Should you turn off label smoothing when validating?


As the subject says. On one hand, the answer should be yes because label smoothing is a regularization feature and how can you know if it improves performance without turning it off? On the other hand, I haven't seen any authoritative source claiming that it should be turned off during validation, not even the article that introduced the technique mentions it. And afaict, as the feature is implemented in Keras it is not turned off during validation.

Björn Lindqvist

Posted 2020-06-23T01:41:30.217

Reputation: 141



The way most people gain an initial understanding of label smoothing (and what most common explanations have to say on the subject) plays a great role in how one would approach this question.

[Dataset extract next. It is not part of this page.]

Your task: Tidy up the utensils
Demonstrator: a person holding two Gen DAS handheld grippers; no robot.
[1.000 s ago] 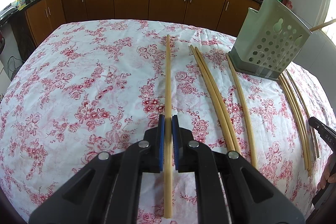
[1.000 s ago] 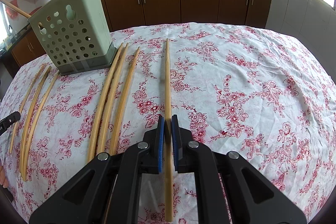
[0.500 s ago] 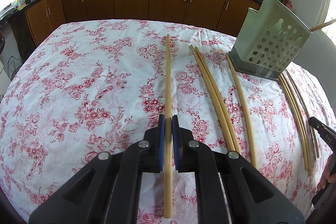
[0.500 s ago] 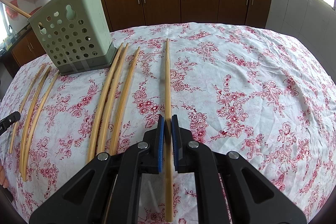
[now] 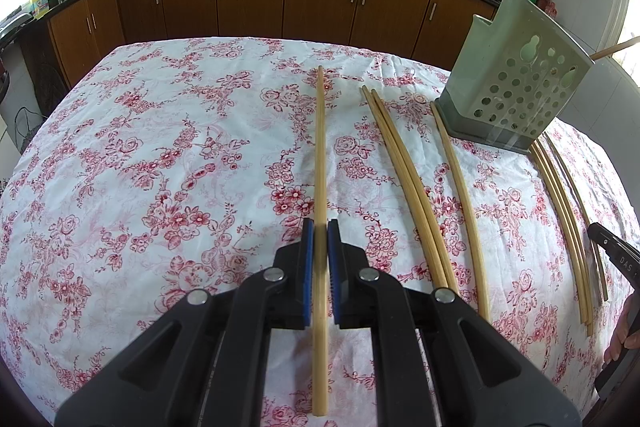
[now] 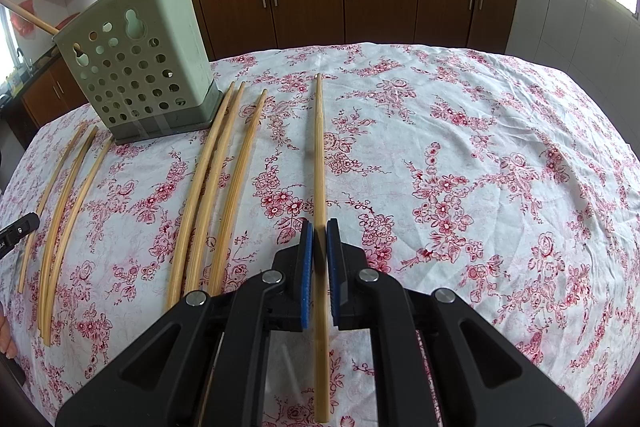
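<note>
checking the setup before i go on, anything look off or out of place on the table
The green holder stands tilted rather than upright, two chopsticks poking from its top. Loose chopsticks lie in rows on the floral cloth. Nothing is spilled or broken.

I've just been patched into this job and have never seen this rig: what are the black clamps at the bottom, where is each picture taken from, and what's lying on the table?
Each black clamp is a hand-held two-finger gripper with blue pads; a person carries one in each hand. A fisheye camera on each looks forward along its fingers. One picture is from the left gripper, the other from the right gripper. Each is shut on one long bamboo chopstick: the left chopstick and the right chopstick. On the red-flowered white tablecloth lie more loose bamboo chopsticks, beside a pale green perforated plastic utensil holder that already has sticks poking out.
</note>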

At first glance, label smoothing is exactly what the name suggests: we modify the labels or some portion of them in order to get a better, more general, more robust model. It makes sense that we don't want the model to learn from (and later predict with) extreme confidence levels, especially when we know that some of the labels are wrong, since this hurts the model's abilities to perform on unseen data. The intuitive explanation of LS mechanics, then, is that we are not feeding the model with pure 1's and 0's, but with less confident values instead, resulting in a more reserved decision function that doesn't extrapolate in an extreme manner. Now, we know that smoothed labels are not the true labels, so at this point the main concern pops up - once we have trained on smoothed labels, do we also use smoothed labels for validation?

If you think about LS purely as a data manipulation technique, the answer to the question above is not obvious, as it may go both ways depending on the argument. However, one must remember that LS is almost always regarded as a regularization technique -- you mention this in the question yourself -- and there is a good reason for that. Regularization, by definition, is when the loss function is extended with an additional regularization term, which usually has to do with penalization. In LS, this penalty term is responsible for punishing high confidence predictions. Even though it may not appear as such, LS, once applied, becomes an essential part of the loss function, which should persist between training and validation if we aim to take advantage of the technique. When we apply LS during training, we are effectively trying to minimize a loss function with the regularization term added in. Throwing it out during validation would defeat the very purpose of including it in the first place: if we decide not to apply LS to the validation set as well, we are making the mistake of expecting extreme confidence (1/0 labels) from a learner that was just a moment ago specifically trained against making overly confident predictions on previously unseen data. The correct thing to do would be to validate that the predictions are of moderate confidence, just as desired. This is why the validation set should also have the regularizer present in the loss function, i.e. have smoothed labels as well.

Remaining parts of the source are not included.